In this blog I will be sharing some of the signs that may indicate that a colleague is possibly burnt out. According to the World Health Organization’s International Classification of Diseases (ICD-11): “Burn-out is a syndrome conceptualized as resulting from chronic workplace stress that has not been successfully managed.”

The upcoming list mentions some of the most common signs and symptoms of burn-out. It is important to note that this is not a completely comprehensive list and, thus, people may be experiencing other effects of burn-out that are not mentioned here.

1. How would burn-out impact someone’s thoughts? 

The cognitive presentation of burn-out can include the following: A change in the person’s ability to concentrate (poor concentration), new or an increase in difficulties when making decisions, experiencing new or an increase in racing or intrusive thoughts, excessively worrying and catastrophizing.

2. How would burnout impact someone’s body and physical health? 

The physical signs and symptoms of burn-out can include the following: Exhaustion or prolonged fatigue, regularly experiencing headaches and tension around one’s head and neck, insomnia, backache, frequently or persistently feeling unwell.

3. What are the emotional presentations of burn-out?
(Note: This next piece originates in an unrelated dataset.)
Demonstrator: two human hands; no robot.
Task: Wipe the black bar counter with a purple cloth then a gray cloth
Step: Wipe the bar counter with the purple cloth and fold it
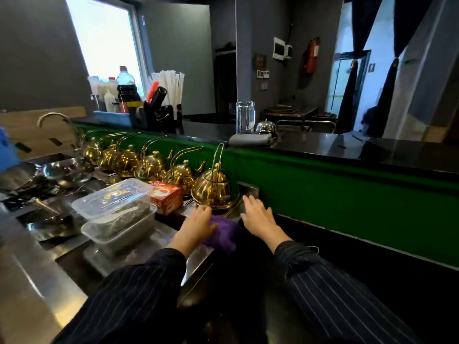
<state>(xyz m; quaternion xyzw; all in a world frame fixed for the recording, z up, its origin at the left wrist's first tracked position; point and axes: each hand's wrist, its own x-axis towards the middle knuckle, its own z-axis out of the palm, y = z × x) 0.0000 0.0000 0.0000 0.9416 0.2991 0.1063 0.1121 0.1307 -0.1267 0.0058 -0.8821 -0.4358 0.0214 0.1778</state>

Some ways in which burn-out may impact someone’s emotions and expression of emotions can include: Getting upset, irritable or angered more easily or frequently than usual, feeling a sense of hopelessness towards whether the situation can progress, feeling anxiety or a sense of heaviness that was not experienced before.

4. How can being burnt-out impact the way someone acts and behaves? 

Being burnt-out can also impact someone’s habits and behavior. Some examples could include the following: An increase in the use of alcohol or drugs, being absent from work, increased or new isolation from others, refusal or issues related to participation in teamwork, added difficulty in maintaining a balance between work and personal life that works well enough for the person. 

If you think that you can benefit from professional support on this issue you can reach out here.

Rebecca Cassar is a Family Therapist practicing the Systemic Approach. She specializes in offering therapy to families, couples and individuals who are experiencing distress in their relationships. She can be contacted on or call us on 79291817.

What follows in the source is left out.